> _PROBLEM TO WORK ON_: Give the number of lines below that contain "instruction", with no other output.

> _LISTED ENTRIES_:
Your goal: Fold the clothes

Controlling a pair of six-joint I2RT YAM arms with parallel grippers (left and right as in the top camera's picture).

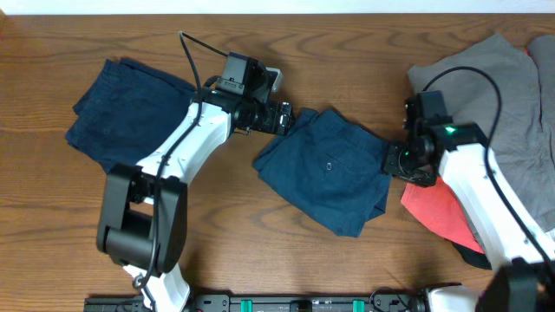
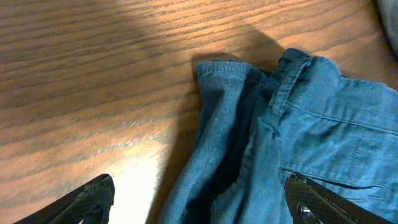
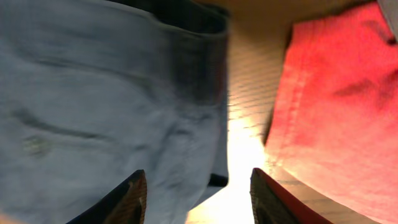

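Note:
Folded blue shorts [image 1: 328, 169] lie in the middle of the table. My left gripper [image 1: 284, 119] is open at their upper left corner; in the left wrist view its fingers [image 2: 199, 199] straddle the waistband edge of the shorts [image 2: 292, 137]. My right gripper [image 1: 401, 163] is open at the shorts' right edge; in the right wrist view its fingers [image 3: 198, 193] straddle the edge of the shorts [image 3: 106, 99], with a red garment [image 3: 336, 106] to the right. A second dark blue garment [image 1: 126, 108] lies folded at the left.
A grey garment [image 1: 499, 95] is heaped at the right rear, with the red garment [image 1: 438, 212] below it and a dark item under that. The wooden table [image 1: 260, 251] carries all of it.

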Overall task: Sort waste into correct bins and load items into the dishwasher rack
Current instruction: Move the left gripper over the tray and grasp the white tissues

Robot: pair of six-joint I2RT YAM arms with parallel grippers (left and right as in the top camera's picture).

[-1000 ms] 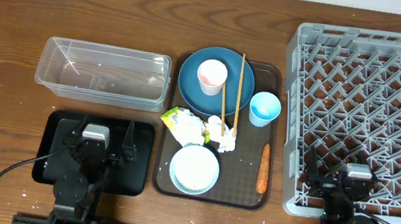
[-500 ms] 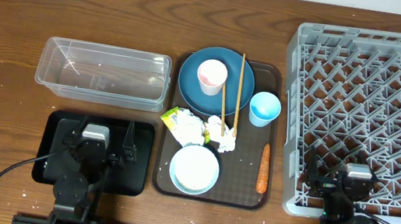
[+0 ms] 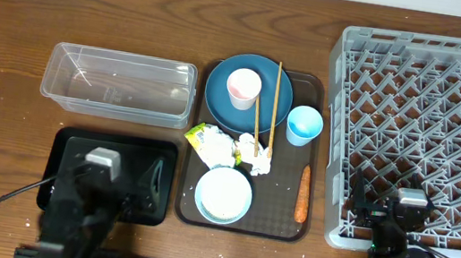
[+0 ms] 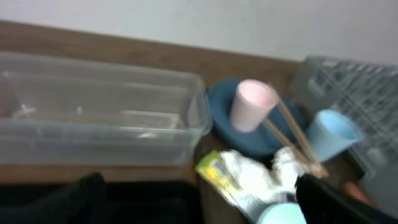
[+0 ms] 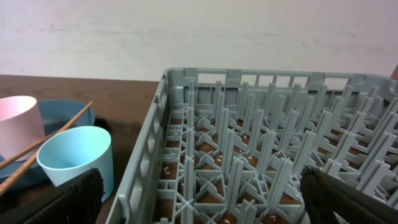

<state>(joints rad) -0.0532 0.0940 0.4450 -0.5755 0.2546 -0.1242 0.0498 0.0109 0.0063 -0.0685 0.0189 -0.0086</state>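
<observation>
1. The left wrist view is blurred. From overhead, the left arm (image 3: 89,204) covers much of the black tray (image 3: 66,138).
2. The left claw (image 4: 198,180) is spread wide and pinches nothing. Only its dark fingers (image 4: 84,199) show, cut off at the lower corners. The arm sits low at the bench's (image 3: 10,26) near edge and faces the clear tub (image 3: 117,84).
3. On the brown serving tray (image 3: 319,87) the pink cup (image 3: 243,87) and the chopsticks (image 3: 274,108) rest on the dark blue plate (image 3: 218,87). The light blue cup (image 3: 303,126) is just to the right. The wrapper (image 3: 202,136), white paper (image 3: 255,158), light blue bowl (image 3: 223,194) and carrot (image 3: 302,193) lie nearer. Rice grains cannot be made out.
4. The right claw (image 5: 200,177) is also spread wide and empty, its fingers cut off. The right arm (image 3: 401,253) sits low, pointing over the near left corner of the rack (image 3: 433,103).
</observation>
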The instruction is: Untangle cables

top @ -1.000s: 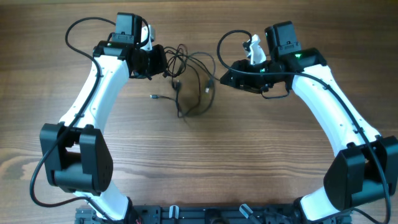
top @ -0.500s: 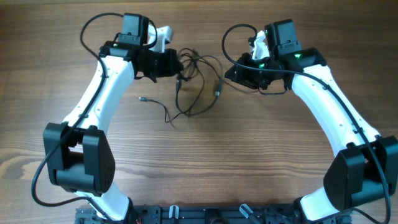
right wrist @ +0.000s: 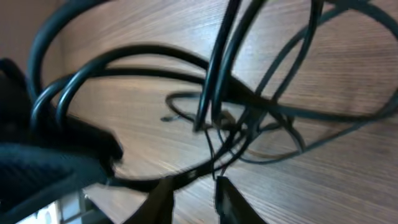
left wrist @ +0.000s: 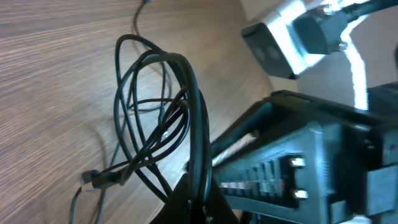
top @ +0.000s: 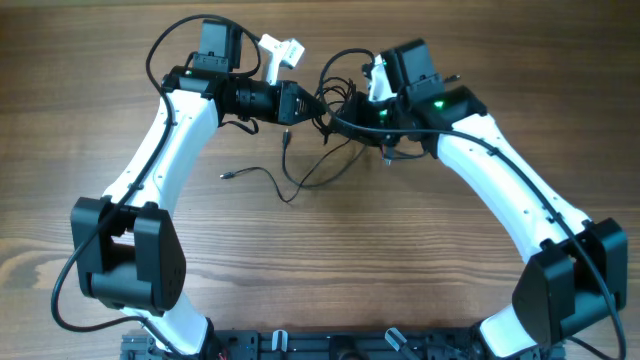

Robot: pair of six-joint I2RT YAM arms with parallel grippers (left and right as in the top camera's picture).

> _WRITTEN SOLUTION_: 2